CANADA and the US supported an independent assessment. JAPAN and the EU supported continuation of the Strategic Approach guided by UNEA Resolution 1/5 and establishing a contact group to further discuss the draft resolution. BANGLADESH highlighted the need for financial support, capacity building and advancing the rights of marginalized groups. THE PHILIPPINES and GRULAC supported an intersessional process.

The ICCA with GRULAC supported the continuation of SAICM beyond 2020. IPEN suggested ICCM4 calls for two intersessional meetings held back-to-back with sessions of the UNEA. The IOMC called for a cost-efficient, targeted intersessional process, with decisions based on a pragmatic needs evaluation. INDIA called for: a clear plan of action to mobilize at least US$2 billion in financial resources to fund large- and medium-scale projects in a million-plus cities; strengthening institutional mechanisms; “massive” capacity building; and technology transfer. UNEP noted it was working on sound chemicals and wastes management indicators and suggested establishing sustainable chemistry goals. MOROCCO supported the draft resolution, with amendments. MEXICO supported the proposals contained in SAICM/ICCM.4/13.
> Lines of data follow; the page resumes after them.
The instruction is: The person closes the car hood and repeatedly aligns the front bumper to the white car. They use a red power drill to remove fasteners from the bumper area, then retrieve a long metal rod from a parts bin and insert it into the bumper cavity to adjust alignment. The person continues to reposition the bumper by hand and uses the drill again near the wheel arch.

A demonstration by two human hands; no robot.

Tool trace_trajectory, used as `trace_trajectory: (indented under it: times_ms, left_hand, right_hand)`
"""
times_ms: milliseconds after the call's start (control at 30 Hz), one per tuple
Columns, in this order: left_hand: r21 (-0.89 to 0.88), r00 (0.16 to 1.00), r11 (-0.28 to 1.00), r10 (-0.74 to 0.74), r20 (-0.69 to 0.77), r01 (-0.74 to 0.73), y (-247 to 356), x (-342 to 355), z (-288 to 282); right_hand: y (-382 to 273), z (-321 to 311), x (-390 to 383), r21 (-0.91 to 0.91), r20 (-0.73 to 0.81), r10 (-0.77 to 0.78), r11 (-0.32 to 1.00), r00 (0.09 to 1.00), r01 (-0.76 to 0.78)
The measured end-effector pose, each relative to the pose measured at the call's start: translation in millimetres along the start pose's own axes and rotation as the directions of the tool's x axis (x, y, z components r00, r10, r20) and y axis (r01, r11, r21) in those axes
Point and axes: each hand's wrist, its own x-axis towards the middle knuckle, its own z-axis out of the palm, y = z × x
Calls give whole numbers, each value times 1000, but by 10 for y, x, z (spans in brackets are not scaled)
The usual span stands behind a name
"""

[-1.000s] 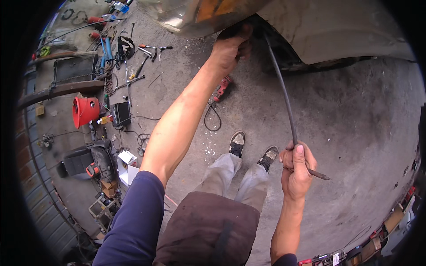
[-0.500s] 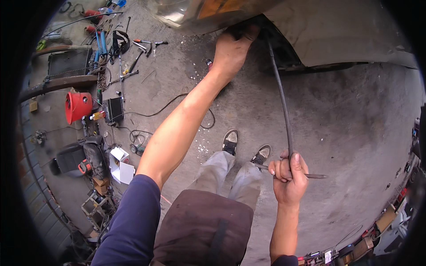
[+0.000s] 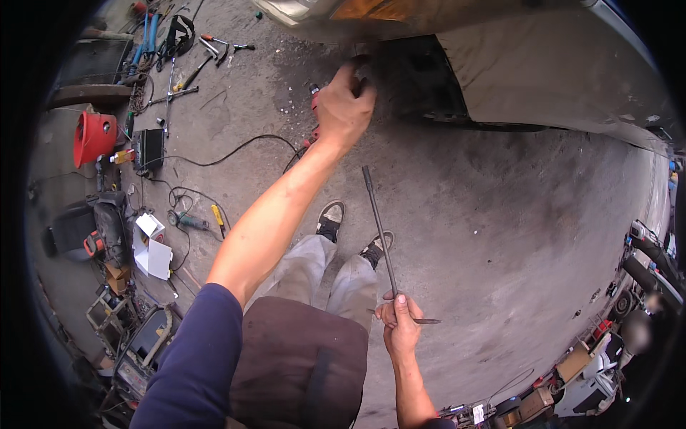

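My right hand (image 3: 401,323) is closed around the crossbar end of a dark T-handle wrench (image 3: 380,229). Its long shaft points forward over the floor, with the far end away from the car. Farther ahead, my left hand (image 3: 344,111) reaches under the corner of the car's bumper (image 3: 407,25). Its fingers and thumb curl round a small dark thing, blurred and too dim to name. Right of that hand gapes the dark wheel-arch opening (image 3: 421,75). A red corded power tool (image 3: 314,107) lies on the floor, partly hidden by my left hand.
Hammers and other hand tools (image 3: 209,53) lie at the far left. Below them are a red bucket (image 3: 95,137), a black battery (image 3: 148,150), an open white box (image 3: 151,250) and a green angle grinder (image 3: 188,221). A cord (image 3: 229,154) crosses the floor. Clutter lines the right rim.
The wrench's far end has come out from under the car, and my right hand has drawn back with it. My left hand has left the opening's edge, moving leftward. The view has shifted.
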Motion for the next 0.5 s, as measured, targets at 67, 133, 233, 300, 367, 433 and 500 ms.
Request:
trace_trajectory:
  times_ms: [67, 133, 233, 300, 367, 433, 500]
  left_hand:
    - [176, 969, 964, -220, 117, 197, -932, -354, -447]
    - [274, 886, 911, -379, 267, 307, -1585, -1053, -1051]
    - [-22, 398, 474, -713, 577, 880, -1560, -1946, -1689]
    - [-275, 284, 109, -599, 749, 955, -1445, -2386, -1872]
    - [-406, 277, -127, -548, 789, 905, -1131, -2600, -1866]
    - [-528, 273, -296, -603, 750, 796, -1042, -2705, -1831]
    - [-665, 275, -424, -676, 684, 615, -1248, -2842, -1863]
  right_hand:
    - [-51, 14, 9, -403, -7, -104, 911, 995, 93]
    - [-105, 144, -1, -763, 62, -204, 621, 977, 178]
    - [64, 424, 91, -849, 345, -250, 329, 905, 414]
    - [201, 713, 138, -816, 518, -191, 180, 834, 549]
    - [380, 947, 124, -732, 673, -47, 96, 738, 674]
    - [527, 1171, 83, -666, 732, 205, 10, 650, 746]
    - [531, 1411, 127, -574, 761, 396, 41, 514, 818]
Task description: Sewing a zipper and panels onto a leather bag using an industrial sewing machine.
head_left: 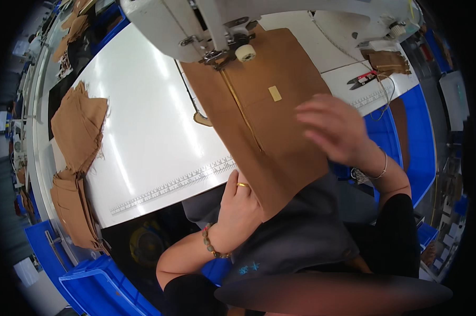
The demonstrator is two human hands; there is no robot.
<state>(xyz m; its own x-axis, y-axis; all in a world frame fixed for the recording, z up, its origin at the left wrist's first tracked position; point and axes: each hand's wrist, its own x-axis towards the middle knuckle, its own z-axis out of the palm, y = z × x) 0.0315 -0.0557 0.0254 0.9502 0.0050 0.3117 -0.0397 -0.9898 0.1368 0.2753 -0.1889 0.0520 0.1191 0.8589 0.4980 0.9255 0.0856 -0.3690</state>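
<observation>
A brown fabric panel (285, 126) lies under the head of a sewing machine (196, 31) and hangs over the table's front edge. A gold zipper (241, 110) runs down it from the presser foot, and a small pale yellow tag (275, 94) sits to the right of the zipper. My left hand (240, 205) grips the panel's lower left edge, its fingers partly under the cloth. At the panel's right edge my right hand (335, 126) is slightly blurred, its fingers apart, with nothing visible in them.
Stacks of brown cut pieces (80, 126) lie at the table's left end. Red-and-black thread snips (362, 80) rest at the right beside a small brown pile (386, 62). A ruler strip (169, 185) follows the front edge. Blue bins (106, 287) stand below.
</observation>
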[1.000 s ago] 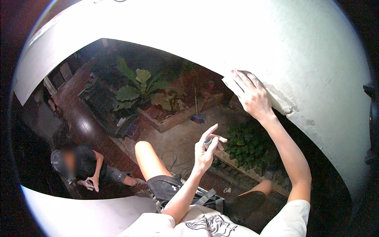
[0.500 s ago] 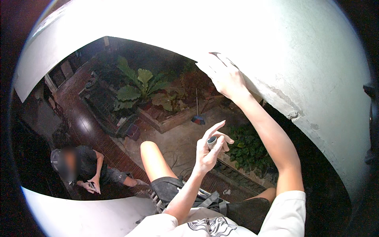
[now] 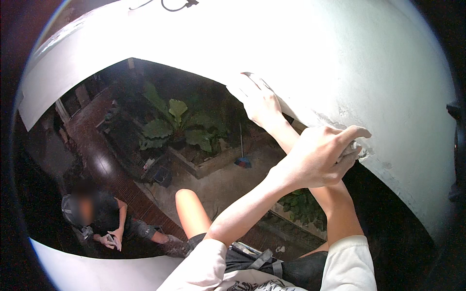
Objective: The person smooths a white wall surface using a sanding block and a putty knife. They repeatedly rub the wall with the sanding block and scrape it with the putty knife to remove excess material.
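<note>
A white curved panel [image 3: 301, 43] fills the upper and right view, with a rough, cracked patch along its lower edge. My right hand [image 3: 259, 102] lies with fingers stretched out along that edge, upper centre, a thin dark line showing beyond its fingertips. My left hand [image 3: 335, 153] has crossed over my right forearm, its fingers bent round something pale grey at the rough patch; what that is, I cannot make out.
A person [image 3: 119, 208] in dark clothes sits at lower left, hands together. Below are a leafy plant [image 3: 177, 111], a raised planter [image 3: 204, 165], a broom [image 3: 242, 160], a tiled floor [image 3: 102, 155] and another white curved surface [image 3: 97, 266]. A dark cable [image 3: 177, 7] shows at top.
My left hand has moved up and right from over my lap to the panel's rough patch, crossing my right arm. My right hand has slid up and left along the edge.
</note>
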`<action>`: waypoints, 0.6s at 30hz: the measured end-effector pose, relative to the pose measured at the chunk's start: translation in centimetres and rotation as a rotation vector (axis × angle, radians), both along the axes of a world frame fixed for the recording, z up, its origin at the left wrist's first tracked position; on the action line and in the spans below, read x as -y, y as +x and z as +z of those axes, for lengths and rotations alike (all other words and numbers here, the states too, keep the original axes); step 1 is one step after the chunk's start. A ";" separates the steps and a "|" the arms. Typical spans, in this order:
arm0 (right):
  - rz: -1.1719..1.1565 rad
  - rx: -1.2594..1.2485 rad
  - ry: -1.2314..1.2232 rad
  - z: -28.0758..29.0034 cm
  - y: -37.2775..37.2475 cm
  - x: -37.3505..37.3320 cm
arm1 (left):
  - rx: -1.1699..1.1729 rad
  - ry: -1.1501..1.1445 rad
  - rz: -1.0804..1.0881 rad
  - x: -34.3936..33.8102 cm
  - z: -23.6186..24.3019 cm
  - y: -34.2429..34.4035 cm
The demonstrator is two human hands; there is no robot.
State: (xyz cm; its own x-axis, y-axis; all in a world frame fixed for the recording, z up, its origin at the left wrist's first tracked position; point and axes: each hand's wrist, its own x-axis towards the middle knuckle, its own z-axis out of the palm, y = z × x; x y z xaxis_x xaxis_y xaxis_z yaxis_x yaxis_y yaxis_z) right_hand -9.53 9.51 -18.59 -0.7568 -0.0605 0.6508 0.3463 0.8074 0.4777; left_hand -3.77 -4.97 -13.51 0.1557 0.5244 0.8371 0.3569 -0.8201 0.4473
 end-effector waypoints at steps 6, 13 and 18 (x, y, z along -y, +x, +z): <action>-0.060 0.047 -0.037 -2.3 5.1 0.6 | -0.065 0.181 0.154 -1.9 0.1 -0.6; -0.019 -0.016 -0.015 -3.0 -2.5 -1.0 | -0.065 0.148 0.128 -1.3 -0.7 1.0; -0.030 -0.033 -0.011 -1.5 -4.2 0.3 | -0.167 0.121 0.163 -0.3 -0.3 1.5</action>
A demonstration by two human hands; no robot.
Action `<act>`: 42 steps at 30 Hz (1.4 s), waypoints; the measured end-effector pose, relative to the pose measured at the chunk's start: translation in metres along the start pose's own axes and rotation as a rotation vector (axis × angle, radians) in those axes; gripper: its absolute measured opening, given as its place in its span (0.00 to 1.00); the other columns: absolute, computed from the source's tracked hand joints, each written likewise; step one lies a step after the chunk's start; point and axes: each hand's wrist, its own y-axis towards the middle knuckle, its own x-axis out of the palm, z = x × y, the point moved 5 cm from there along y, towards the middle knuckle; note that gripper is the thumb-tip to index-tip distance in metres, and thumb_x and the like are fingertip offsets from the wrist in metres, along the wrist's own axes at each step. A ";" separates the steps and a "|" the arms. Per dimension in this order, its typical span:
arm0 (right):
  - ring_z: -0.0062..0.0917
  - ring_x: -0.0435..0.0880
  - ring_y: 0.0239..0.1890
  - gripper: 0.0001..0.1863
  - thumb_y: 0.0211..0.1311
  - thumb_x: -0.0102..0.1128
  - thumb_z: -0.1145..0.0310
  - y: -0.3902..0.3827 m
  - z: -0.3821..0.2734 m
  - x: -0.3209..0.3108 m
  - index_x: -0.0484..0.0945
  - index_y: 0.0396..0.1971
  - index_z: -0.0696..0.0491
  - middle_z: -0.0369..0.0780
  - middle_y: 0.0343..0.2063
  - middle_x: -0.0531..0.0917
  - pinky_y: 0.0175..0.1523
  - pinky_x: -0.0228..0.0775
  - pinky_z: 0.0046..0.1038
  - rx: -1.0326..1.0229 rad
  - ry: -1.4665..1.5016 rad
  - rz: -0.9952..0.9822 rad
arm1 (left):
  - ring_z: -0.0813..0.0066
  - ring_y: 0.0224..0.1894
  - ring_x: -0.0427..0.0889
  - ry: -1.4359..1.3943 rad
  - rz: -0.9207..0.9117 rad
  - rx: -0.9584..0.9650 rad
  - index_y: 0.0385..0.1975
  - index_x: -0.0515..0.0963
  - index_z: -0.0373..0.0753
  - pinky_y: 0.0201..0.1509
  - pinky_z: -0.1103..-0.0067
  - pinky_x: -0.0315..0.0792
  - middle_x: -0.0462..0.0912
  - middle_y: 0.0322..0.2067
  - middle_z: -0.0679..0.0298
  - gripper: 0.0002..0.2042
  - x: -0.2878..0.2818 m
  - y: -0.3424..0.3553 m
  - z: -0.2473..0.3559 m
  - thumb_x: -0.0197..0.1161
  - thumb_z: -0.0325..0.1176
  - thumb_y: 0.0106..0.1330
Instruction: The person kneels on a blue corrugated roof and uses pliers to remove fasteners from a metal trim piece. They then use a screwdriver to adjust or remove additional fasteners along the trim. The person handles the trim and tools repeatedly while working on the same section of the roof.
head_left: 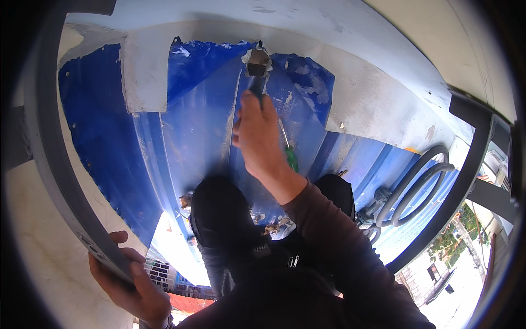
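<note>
In the head view my right hand (pixel 256 131) is closed on a dark-handled tool (pixel 255 88), blurred, raised toward a ragged hole (pixel 257 63) at the top of the blue corrugated metal sheet (pixel 192 142). I cannot make out the tool's tip. A green-handled screwdriver (pixel 291 156) lies on the sheet just right of that hand. At the lower left, the fingers of my left hand (pixel 134 285) are wrapped round a dark grey metal frame bar (pixel 66 181).
My dark-clad knees (pixel 219 214) are on the sheet, with small debris around. A coiled grey hose (pixel 416 181) lies at the right beside another frame bar (pixel 466 164). Pale walls (pixel 361 109) border the sheet. An opening at the lower right shows a building and greenery far below.
</note>
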 end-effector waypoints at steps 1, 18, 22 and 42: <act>0.13 0.63 0.22 0.12 0.73 0.56 0.56 0.002 0.003 -0.001 0.70 0.37 0.47 0.30 0.27 0.69 0.25 0.56 0.22 0.045 -0.053 -0.047 | 0.73 0.34 0.72 -0.005 -0.008 -0.005 0.67 0.61 0.29 0.38 0.76 0.67 0.78 0.55 0.52 0.28 0.000 0.000 -0.001 0.51 0.33 0.67; 0.11 0.65 0.22 0.18 0.72 0.60 0.52 0.007 -0.022 -0.015 0.76 0.29 0.50 0.28 0.23 0.69 0.25 0.55 0.20 -0.022 -0.264 -0.004 | 0.74 0.33 0.75 -0.085 -0.013 0.040 0.69 0.59 0.30 0.37 0.78 0.69 0.78 0.54 0.50 0.30 0.001 0.003 -0.003 0.53 0.30 0.66; 0.12 0.65 0.21 0.20 0.70 0.61 0.51 0.006 -0.034 -0.021 0.79 0.29 0.53 0.28 0.21 0.69 0.25 0.54 0.20 0.007 -0.316 0.003 | 0.74 0.35 0.77 -0.120 -0.021 0.026 0.70 0.58 0.29 0.40 0.80 0.72 0.79 0.54 0.48 0.31 0.000 0.002 -0.004 0.54 0.28 0.66; 0.21 0.72 0.23 0.18 0.72 0.57 0.53 -0.005 -0.023 -0.006 0.80 0.38 0.55 0.33 0.24 0.75 0.31 0.66 0.28 -0.164 -0.621 0.087 | 0.49 0.54 0.86 -0.093 -0.021 0.398 0.72 0.62 0.28 0.61 0.64 0.77 0.81 0.57 0.38 0.30 -0.003 0.005 -0.006 0.59 0.34 0.74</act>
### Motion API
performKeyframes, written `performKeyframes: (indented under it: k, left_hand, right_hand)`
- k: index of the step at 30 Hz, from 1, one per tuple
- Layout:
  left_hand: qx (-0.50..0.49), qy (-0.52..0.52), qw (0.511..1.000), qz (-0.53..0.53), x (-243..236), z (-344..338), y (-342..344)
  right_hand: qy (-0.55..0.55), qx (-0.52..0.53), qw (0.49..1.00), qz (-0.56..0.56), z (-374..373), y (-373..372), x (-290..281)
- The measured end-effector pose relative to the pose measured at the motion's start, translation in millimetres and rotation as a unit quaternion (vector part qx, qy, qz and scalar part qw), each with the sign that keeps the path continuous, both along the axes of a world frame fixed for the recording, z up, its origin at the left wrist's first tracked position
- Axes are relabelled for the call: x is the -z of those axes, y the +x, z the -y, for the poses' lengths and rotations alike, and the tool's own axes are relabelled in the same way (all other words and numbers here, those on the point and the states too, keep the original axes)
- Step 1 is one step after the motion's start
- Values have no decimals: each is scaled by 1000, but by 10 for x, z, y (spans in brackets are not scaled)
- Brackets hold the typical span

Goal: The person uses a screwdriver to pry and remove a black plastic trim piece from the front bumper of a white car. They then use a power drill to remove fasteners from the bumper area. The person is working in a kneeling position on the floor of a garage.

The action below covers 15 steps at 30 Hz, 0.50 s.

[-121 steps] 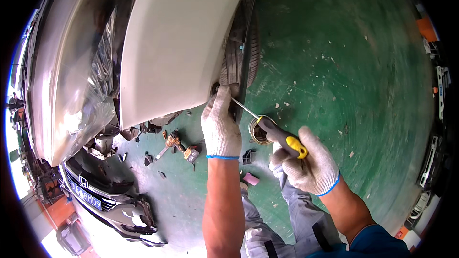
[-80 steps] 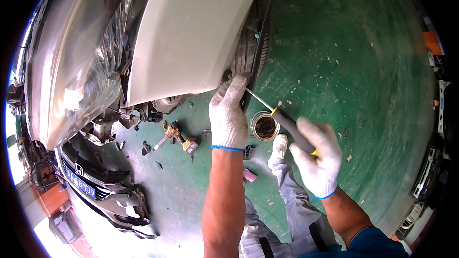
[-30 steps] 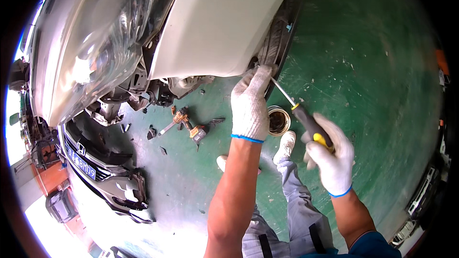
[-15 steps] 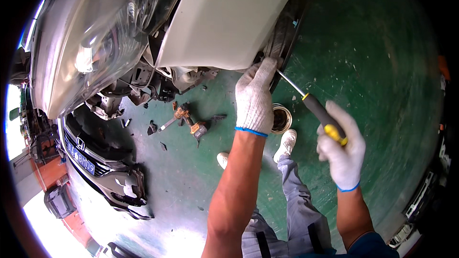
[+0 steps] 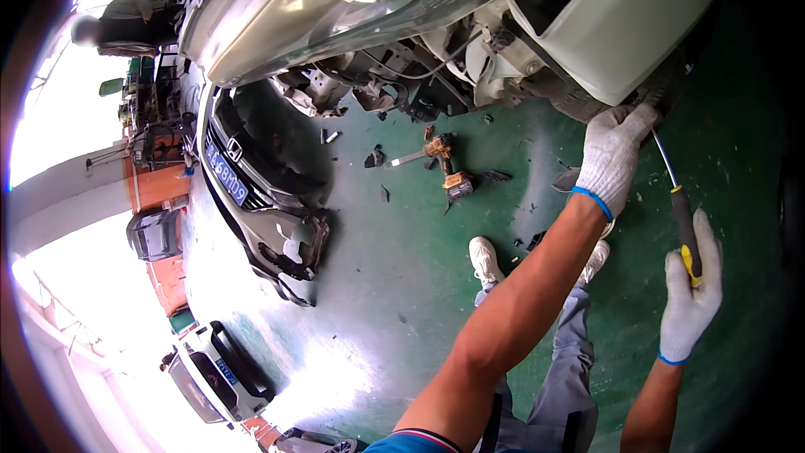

CHINA expressed concern regarding the establishment of an intersessional process. ITUC highlighted that “beyond 2020” must reflect on areas where there has been insufficient progress. BENIN proposed looking at the exchange and use of chemicals in university laboratories in developing countries. A contact group was established, to be co-chaired by Zambia and Finland.

CONTACT GROUP ON THE OOG

The OOC contact group met during lunch, where participants made proposals for inclusion in the draft resolution. They suggested that the resolution: note insufficient resources for developing countries and countries with economies in transition; and request UNEP, the SAICM secretariat and other IOMC organizations to pursue additional initiatives to mobilize resources for these countries.

IN THE CORRIDORS

The second day of ICCM4 saw delegates starting to address a number of substantive items, with contact groups being established and immediately convened to start getting to the “nitty-gritty” of the proposed resolutions on: chemicals and waste management beyond 2020; the OOG; and EPIs. Some delegates, however, expressed concern at this speed as they felt insufficient time had been given to adequately consider some of the documents. Concerns were also raised regarding the choice of co-chairs, with a plenary intervention citing possible “conflicts of interest.” Others, however, felt it was crucial to make progress, especially to take advantage of the momentum created by and political will surrounding the recently-adopted SDGs.